1
votes

I want use keras Lstm to get the time series features, then use the features to Kmeans. But now I can not get the layers output values. How can I get the layers output values?

This is my lstm network


Layer (type) Output Shape Param #

lstm_66 (LSTM) (None, None, 50) 10400


lstm_67 (LSTM) (None, 100) 60400


dense_19 (Dense) (None, 1) 101


activation_19 (Activation) (None, 1) 0

I want to get the lstm_67 output values,my code is:

import keras.backend as K
import os
os.environ['TF_CPP_MIN_LOG_LEVEL'] = '2' 
import tensorflow as tf
sess = tf.Session()
sess.run(tf.global_variables_initializer())
import numpy as np
statesAll=[]
layers = model.layers
print layers[1].output,type(layers[1].output[1]),sess.run(layers[1].output)

and the result is:

Tensor("lstm_61/TensorArrayReadV3:0", shape=(?, 100), dtype=float32)

So, how can I get the layers output value?

Thanks!

But it not work,my code is:

def load_data(file_name, sequence_length=10, split=0.8):
    df = pd.read_csv(file_name, sep=',', usecols=[1])
    data_all = np.array(df).astype(float)
    scaler = MinMaxScaler()
    data_all = scaler.fit_transform(data_all)
    data = []
    print len(data_all)
    for i in range(len(data_all) - sequence_length - 1):
        data.append(data_all[i: i + sequence_length + 1])

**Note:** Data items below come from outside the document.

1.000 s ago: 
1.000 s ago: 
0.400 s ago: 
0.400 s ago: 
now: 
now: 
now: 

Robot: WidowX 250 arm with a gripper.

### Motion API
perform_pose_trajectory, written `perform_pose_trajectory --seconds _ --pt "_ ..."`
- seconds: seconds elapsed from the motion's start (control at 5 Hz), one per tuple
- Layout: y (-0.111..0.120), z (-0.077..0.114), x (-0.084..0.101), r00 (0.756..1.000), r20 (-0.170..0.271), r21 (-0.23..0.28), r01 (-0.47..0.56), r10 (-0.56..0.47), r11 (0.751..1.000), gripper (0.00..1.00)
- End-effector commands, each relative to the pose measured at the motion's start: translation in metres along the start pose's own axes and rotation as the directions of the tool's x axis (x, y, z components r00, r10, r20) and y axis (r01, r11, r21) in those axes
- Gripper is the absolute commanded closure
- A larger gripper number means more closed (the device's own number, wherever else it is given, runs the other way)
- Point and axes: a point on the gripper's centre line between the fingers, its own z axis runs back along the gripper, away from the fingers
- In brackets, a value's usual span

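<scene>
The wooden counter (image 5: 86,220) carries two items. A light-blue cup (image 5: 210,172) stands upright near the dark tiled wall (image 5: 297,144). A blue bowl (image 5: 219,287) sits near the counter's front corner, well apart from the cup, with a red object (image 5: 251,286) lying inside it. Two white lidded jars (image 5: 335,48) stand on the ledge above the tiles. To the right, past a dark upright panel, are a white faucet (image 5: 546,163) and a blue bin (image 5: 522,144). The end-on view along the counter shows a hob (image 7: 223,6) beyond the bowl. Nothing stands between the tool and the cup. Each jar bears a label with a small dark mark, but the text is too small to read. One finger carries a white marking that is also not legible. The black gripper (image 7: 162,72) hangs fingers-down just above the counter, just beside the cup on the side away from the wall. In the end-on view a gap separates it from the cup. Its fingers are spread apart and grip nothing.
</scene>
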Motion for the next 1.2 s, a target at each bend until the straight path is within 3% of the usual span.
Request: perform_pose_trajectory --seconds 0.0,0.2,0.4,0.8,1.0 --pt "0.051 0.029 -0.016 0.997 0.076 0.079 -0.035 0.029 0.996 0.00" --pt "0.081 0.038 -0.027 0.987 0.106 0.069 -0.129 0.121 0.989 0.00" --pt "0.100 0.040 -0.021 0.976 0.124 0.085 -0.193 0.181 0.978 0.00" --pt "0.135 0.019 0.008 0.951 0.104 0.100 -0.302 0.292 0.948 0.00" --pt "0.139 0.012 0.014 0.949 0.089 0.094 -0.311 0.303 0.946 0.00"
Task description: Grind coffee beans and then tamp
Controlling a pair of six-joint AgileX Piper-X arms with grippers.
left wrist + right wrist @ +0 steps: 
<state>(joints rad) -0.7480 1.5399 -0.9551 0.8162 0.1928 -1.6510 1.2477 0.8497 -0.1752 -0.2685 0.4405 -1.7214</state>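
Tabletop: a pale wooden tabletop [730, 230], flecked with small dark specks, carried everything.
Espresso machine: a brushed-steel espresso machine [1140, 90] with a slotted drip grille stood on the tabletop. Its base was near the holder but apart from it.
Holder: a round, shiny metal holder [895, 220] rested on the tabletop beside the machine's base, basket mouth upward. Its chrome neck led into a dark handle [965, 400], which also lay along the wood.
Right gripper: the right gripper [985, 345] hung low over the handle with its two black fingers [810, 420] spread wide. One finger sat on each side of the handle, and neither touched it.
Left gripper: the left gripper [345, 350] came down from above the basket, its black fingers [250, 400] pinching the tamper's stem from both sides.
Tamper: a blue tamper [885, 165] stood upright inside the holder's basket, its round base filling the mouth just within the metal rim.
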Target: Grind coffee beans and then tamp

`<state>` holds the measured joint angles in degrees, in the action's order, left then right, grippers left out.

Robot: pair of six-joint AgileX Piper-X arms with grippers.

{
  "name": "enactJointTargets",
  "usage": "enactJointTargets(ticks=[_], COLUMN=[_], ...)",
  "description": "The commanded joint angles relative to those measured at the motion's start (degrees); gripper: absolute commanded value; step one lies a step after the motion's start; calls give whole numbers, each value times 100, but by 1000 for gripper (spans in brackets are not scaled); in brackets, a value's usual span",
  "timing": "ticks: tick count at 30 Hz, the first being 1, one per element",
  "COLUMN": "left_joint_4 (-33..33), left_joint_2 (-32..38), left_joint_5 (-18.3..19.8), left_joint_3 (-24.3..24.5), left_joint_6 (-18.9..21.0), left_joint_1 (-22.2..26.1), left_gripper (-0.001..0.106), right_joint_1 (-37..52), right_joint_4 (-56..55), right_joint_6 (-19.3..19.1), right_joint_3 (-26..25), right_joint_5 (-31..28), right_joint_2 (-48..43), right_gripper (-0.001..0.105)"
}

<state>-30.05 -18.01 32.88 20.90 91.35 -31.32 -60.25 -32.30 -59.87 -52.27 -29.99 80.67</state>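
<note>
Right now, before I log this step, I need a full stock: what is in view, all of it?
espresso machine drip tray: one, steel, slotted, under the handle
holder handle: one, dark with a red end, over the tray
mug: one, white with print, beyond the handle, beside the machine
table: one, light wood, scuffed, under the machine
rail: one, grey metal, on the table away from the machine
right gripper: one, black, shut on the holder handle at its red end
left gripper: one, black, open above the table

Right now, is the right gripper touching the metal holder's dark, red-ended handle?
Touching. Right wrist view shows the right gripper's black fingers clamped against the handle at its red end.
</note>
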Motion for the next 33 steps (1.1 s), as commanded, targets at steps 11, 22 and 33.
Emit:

    reshaped_data = np.array(data).astype('float64')
    np.random.shuffle(reshaped_data)
    x = reshaped_data[:, :-1]
    y = reshaped_data[:, -1]
    split_boundary = int(reshaped_data.shape[0] * split)
    train_x = x[: split_boundary]
    test_x = x[split_boundary:]

    train_y = y[: split_boundary]
    test_y = y[split_boundary:]

    return train_x, train_y, test_x, test_y, scaler

def build_model(n_samples, time_steps, input_dim):
    model = Sequential()
    model.add(LSTM(input_dim=1, output_dim=50,return_sequences=True))
    model.add(LSTM(100, return_sequences=False))
    model.add(Dense(output_dim=1))
    model.add(Activation('linear'))
    model.compile(loss='mse', optimizer='rmsprop')
    print(model.layers)
    return model

def train_model(train_x, train_y, test_x, test_y):
    model = build_model()
    model.fit(train_x, train_y, batch_size=128, nb_epoch=30,validation_split=0.1)
    return model


train_x, train_y, test_x, test_y, scaler = load_data(file path)
train_x = np.reshape(train_x, (train_x.shape[0], train_x.shape[1], 1))
test_x = np.reshape(test_x, (test_x.shape[0], test_x.shape[1], 1))

model = train_model(train_x, train_y, test_x, test_y)

from keras import backend as K
layers = model.layers
K.eval(layers[1].output)
3

3 Answers

2
votes

In TensorFlow 2.x, you can do like this:

from tensorflow.python.keras import backend as K

model = build_model() 
# lstm_67 is the second layer.
lstm = K.function([model.layers[0].input], [model.layers[1].output])
lstm_output = lstm([test_x])[0]
1
votes

keras.backend.eval() should do.

Look at the documentation here and here

1
votes

First of all, this is a tensor, you need to use the tf. Print () method to see the specific value. If you use Spyder, you will not see this information in the console. You need to execute this program in the command line.